▸ **What you have to do**:
Print every line of the listing exactly, please.

*****

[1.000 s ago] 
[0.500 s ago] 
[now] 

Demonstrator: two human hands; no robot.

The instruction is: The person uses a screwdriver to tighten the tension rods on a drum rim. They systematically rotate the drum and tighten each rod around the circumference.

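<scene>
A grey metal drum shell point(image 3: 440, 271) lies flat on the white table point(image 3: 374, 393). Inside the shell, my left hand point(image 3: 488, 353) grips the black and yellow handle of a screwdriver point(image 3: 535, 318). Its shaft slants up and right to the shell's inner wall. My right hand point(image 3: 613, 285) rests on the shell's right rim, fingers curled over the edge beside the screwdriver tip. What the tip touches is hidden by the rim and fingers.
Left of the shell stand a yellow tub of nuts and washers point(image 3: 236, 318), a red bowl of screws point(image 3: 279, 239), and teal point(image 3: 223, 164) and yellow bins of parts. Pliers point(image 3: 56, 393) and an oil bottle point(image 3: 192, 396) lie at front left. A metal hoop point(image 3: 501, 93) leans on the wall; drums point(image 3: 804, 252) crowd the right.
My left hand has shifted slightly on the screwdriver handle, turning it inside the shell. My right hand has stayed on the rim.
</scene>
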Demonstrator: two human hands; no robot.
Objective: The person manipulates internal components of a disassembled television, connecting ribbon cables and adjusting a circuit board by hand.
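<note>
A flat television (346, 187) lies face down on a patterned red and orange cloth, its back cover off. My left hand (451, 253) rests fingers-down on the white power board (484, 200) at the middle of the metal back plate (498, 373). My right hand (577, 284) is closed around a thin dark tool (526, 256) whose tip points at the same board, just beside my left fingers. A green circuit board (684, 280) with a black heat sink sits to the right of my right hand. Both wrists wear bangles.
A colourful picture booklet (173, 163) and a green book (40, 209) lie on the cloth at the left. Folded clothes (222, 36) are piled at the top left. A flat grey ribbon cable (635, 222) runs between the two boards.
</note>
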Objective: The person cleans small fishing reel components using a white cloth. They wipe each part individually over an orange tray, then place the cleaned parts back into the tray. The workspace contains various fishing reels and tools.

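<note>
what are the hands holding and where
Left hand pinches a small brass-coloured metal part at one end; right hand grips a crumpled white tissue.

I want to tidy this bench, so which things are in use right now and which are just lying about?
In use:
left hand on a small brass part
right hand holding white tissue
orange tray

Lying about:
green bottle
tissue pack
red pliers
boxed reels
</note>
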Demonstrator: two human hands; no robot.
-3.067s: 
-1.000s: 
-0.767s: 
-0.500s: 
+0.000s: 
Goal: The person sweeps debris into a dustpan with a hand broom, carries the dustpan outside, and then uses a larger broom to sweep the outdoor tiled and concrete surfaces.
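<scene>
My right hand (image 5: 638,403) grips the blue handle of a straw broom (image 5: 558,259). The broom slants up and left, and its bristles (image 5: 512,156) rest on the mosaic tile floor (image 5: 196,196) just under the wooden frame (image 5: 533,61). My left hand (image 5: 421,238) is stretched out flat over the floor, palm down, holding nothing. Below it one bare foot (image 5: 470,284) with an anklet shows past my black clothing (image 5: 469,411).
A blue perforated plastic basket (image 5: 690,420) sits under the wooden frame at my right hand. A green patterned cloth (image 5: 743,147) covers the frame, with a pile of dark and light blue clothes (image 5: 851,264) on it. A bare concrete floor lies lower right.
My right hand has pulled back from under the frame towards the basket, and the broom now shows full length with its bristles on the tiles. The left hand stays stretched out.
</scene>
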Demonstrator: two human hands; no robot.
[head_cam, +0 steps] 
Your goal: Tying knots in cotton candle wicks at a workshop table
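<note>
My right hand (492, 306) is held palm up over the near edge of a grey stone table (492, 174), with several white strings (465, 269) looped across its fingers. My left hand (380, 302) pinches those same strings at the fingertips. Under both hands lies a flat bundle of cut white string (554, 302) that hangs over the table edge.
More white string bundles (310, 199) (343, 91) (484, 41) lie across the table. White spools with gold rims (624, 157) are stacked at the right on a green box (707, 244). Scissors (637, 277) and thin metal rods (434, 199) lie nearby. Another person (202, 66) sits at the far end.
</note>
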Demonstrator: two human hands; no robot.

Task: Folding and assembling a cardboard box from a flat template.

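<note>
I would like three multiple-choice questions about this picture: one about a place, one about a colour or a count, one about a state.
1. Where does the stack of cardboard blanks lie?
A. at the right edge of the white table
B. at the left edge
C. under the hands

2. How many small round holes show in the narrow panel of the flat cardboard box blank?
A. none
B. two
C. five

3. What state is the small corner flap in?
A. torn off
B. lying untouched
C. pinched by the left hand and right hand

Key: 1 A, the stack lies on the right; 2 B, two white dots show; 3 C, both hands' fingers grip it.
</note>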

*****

▸ **The answer**:
[1.000 s ago] 
[0.500 s ago] 
[now] 

Demonstrator: two human hands; no robot.

The instruction is: The person uses a screwdriver to tighten the tension rods on a drum rim. They systematically rotate the drum and tighten each rod around the circumference.

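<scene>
A grey metal drum shell point(image 3: 440, 271) lies flat on the white table point(image 3: 374, 393). Inside the shell, my left hand point(image 3: 488, 353) grips the black and yellow handle of a screwdriver point(image 3: 535, 318). Its shaft slants up and right to the shell's inner wall. My right hand point(image 3: 613, 285) rests on the shell's right rim, fingers curled over the edge beside the screwdriver tip. What the tip touches is hidden by the rim and fingers.
Left of the shell stand a yellow tub of nuts and washers point(image 3: 236, 318), a red bowl of screws point(image 3: 279, 239), and teal point(image 3: 223, 164) and yellow bins of parts. Pliers point(image 3: 56, 393) and an oil bottle point(image 3: 192, 396) lie at front left. A metal hoop point(image 3: 501, 93) leans on the wall; drums point(image 3: 804, 252) crowd the right.
My left hand has shifted slightly on the screwdriver handle, turning it inside the shell. My right hand has stayed on the rim.
</scene>
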Demonstrator: two human hands; no robot.
Objective: The person manipulates internal components of a disassembled television, connecting ribbon cables and adjusting a circuit board by hand.
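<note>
A flat television (346, 187) lies face down on a patterned red and orange cloth, its back cover off. My left hand (451, 253) rests fingers-down on the white power board (484, 200) at the middle of the metal back plate (498, 373). My right hand (577, 284) is closed around a thin dark tool (526, 256) whose tip points at the same board, just beside my left fingers. A green circuit board (684, 280) with a black heat sink sits to the right of my right hand. Both wrists wear bangles.
A colourful picture booklet (173, 163) and a green book (40, 209) lie on the cloth at the left. Folded clothes (222, 36) are piled at the top left. A flat grey ribbon cable (635, 222) runs between the two boards.
</note>
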Objective: The person cleans small fishing reel components using a white cloth. They wipe each part individually over an orange tray, then place the cleaned parts back into the tray. The workspace contains various fishing reels and tools.

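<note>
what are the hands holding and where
Left hand pinches a small brass-coloured metal part at one end; right hand grips a crumpled white tissue.

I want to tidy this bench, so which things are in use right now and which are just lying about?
In use:
left hand on a small brass part
right hand holding white tissue
orange tray

Lying about:
green bottle
tissue pack
red pliers
boxed reels
</note>
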Demonstrator: two human hands; no robot.
-3.067s: 
-1.000s: 
-0.767s: 
-0.500s: 
+0.000s: 
Goal: The person sweeps debris into a dustpan with a hand broom, carries the dustpan outside, and then uses a larger broom to sweep the outdoor tiled and concrete surfaces.
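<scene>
My right hand (image 5: 638,403) grips the blue handle of a straw broom (image 5: 558,259). The broom slants up and left, and its bristles (image 5: 512,156) rest on the mosaic tile floor (image 5: 196,196) just under the wooden frame (image 5: 533,61). My left hand (image 5: 421,238) is stretched out flat over the floor, palm down, holding nothing. Below it one bare foot (image 5: 470,284) with an anklet shows past my black clothing (image 5: 469,411).
A blue perforated plastic basket (image 5: 690,420) sits under the wooden frame at my right hand. A green patterned cloth (image 5: 743,147) covers the frame, with a pile of dark and light blue clothes (image 5: 851,264) on it. A bare concrete floor lies lower right.
My right hand has pulled back from under the frame towards the basket, and the broom now shows full length with its bristles on the tiles. The left hand stays stretched out.
</scene>
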Demonstrator: two human hands; no robot.
[head_cam, +0 steps] 
Your goal: Tying knots in cotton candle wicks at a workshop table
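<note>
My right hand (492, 306) is held palm up over the near edge of a grey stone table (492, 174), with several white strings (465, 269) looped across its fingers. My left hand (380, 302) pinches those same strings at the fingertips. Under both hands lies a flat bundle of cut white string (554, 302) that hangs over the table edge.
More white string bundles (310, 199) (343, 91) (484, 41) lie across the table. White spools with gold rims (624, 157) are stacked at the right on a green box (707, 244). Scissors (637, 277) and thin metal rods (434, 199) lie nearby. Another person (202, 66) sits at the far end.
</note>
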Demonstrator: two human hands; no robot.

Task: Folding and assembling a cardboard box from a flat template.

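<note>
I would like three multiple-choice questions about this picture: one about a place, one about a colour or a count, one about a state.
1. Where does the stack of cardboard blanks lie?
A. at the right edge of the white table
B. at the left edge
C. under the hands

2. How many small round holes show in the narrow panel of the flat cardboard box blank?
A. none
B. two
C. five

3. What state is the small corner flap in?
A. torn off
B. lying untouched
C. pinched by the left hand and right hand

Key: 1 A, the stack lies on the right; 2 B, two white dots show; 3 C, both hands' fingers grip it.
</note>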

This exercise has no more to it.